Madrid's Architecture From The 1960s To 2000s
Madrid isn’t really known for its modern architecture, especially when compared to other cities. Barcelona’s Gaudi-inspired buildings bring in the crowds, the Basque country Bilbao boasts the Guggenheim museum, and Andalusia, Seville has the famous ‘Metropol Parasol‘ – or as the locals call it, the ‘mushroom’ – the biggest wooden structure in the world. Madrid’s distinctive modern architectural history is best exemplified by the following five towers, all of which have been structural icons of the latter-half of the 20th century.

1960s – The Torres Blancas (The White Towers)

These very distinctive 23-storey towers on the eastern edge of Madrid are the first architectural monuments that will be seen if arriving by road from the airport. Rising 71 meters from the Avenida de América, the ‘Torres Blancas’ are an extraordinary fusion of the Brutalist and Organic styles of the 1950s to 1970s. White marble dust was mixed to the concrete during construction, hence the name ‘White Towers’, but now they are an austere-looking grey, like something from a science-fiction movie.
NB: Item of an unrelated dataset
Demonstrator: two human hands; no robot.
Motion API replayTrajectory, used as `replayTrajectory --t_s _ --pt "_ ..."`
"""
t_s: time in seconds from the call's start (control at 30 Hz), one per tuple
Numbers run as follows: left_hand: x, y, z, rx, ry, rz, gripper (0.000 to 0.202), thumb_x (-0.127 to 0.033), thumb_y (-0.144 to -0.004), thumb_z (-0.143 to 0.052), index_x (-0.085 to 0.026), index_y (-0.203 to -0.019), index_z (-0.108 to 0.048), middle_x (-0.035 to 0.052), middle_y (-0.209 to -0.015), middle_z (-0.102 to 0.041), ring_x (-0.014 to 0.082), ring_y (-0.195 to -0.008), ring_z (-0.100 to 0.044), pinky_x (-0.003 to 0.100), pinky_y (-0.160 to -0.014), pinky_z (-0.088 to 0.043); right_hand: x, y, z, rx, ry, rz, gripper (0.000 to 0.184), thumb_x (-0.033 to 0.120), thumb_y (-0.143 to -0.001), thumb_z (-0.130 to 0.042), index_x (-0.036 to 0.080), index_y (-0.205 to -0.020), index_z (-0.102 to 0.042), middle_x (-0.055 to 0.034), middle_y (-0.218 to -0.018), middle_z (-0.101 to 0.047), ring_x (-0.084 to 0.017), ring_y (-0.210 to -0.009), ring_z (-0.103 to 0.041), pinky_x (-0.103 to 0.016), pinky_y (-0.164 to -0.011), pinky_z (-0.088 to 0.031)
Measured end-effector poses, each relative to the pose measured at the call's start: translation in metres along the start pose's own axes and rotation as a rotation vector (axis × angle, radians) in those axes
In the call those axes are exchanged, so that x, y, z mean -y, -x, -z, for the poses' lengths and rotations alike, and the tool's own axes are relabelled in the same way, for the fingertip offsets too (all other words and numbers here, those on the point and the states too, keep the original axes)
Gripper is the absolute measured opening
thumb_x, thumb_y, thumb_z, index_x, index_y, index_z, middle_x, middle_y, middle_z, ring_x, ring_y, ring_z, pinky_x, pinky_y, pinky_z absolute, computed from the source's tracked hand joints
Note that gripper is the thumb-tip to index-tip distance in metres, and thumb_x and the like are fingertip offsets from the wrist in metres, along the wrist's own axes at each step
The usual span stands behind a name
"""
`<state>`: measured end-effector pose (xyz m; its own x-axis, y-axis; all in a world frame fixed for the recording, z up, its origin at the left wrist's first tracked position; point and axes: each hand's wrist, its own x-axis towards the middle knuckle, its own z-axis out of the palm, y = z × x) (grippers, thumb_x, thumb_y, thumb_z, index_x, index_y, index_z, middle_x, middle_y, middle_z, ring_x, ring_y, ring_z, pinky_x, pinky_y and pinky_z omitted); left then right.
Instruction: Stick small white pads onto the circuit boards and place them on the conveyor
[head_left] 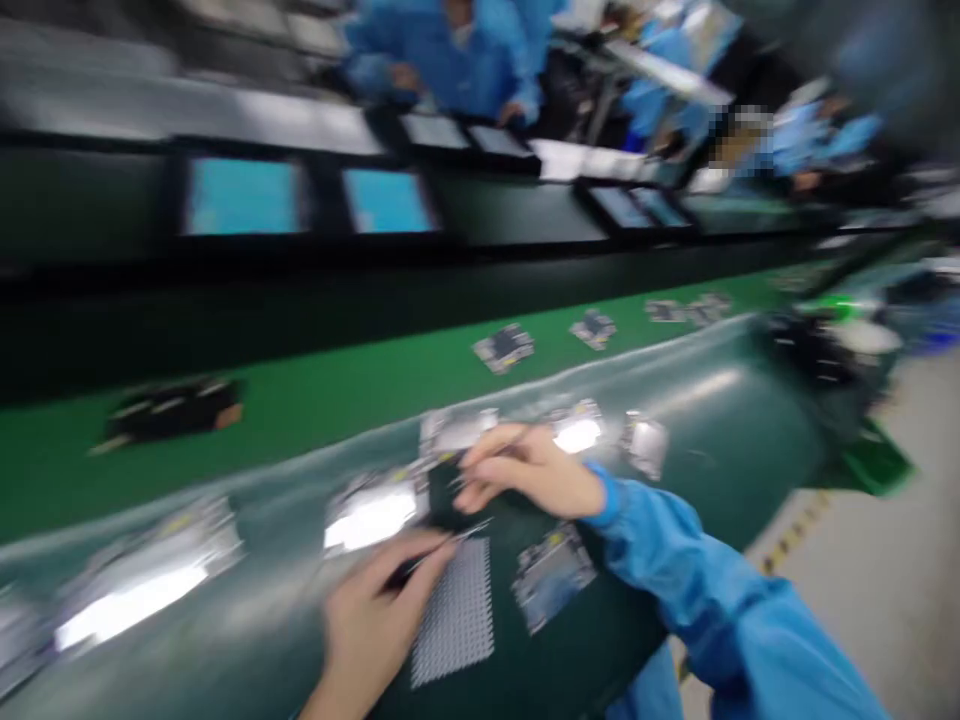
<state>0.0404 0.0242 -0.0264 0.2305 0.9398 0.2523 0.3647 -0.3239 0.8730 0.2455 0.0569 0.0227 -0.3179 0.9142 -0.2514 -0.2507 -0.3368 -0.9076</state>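
My left hand (382,610) is closed round a slim dark tool with a thin metal tip, which looks like tweezers (469,530). The tip is above the upper edge of a pale sheet covered in rows of small pieces (457,615). Just beyond it, my right hand (525,468) is pinched, with a thin dark stick-like tool (516,446) between its fingers; blur hides its kind. A silvery electronic board (555,575) lies on the green bench, right of the sheet. Other shiny boards lie close by, one left of my hands (379,505) and one behind them (457,430).
A bright green belt (375,385) runs behind the bench (720,430), carrying several boards (504,347) and a black part (176,408). Blue-screened panels (244,197) stand beyond it. People in blue smocks (442,60) are across the line. A green bin (874,460) is at right.
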Motion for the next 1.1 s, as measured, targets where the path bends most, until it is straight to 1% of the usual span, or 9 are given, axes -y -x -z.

The design was conceived in 1961 by the most influential Spanish architect of the second half of the 20th century, Francisco Javier Saenz de Oiza. Completed in 1968, they are Brutalist in their imposing concrete presence yet Organic in their very tree-like aspect. The towers have a cylindrical appearance and the circular balconies and apartments seemingly grow from the ‘trunk’ like mushrooms.

The towers are a clear diversion from the neo-classical architecture preferred by Spain’s Francoist dictatorship (1939-1975). Even the inside is no less peculiar. Entering the lobby is like entering Bilbo Baggins’ hobbit-hole. Large circular indentations from the structures above invade the space like giant cheese rounds. The staircase, unsurprisingly, spirals up all the way to the roof, a space that comprises a communal living area with gardens and a pool.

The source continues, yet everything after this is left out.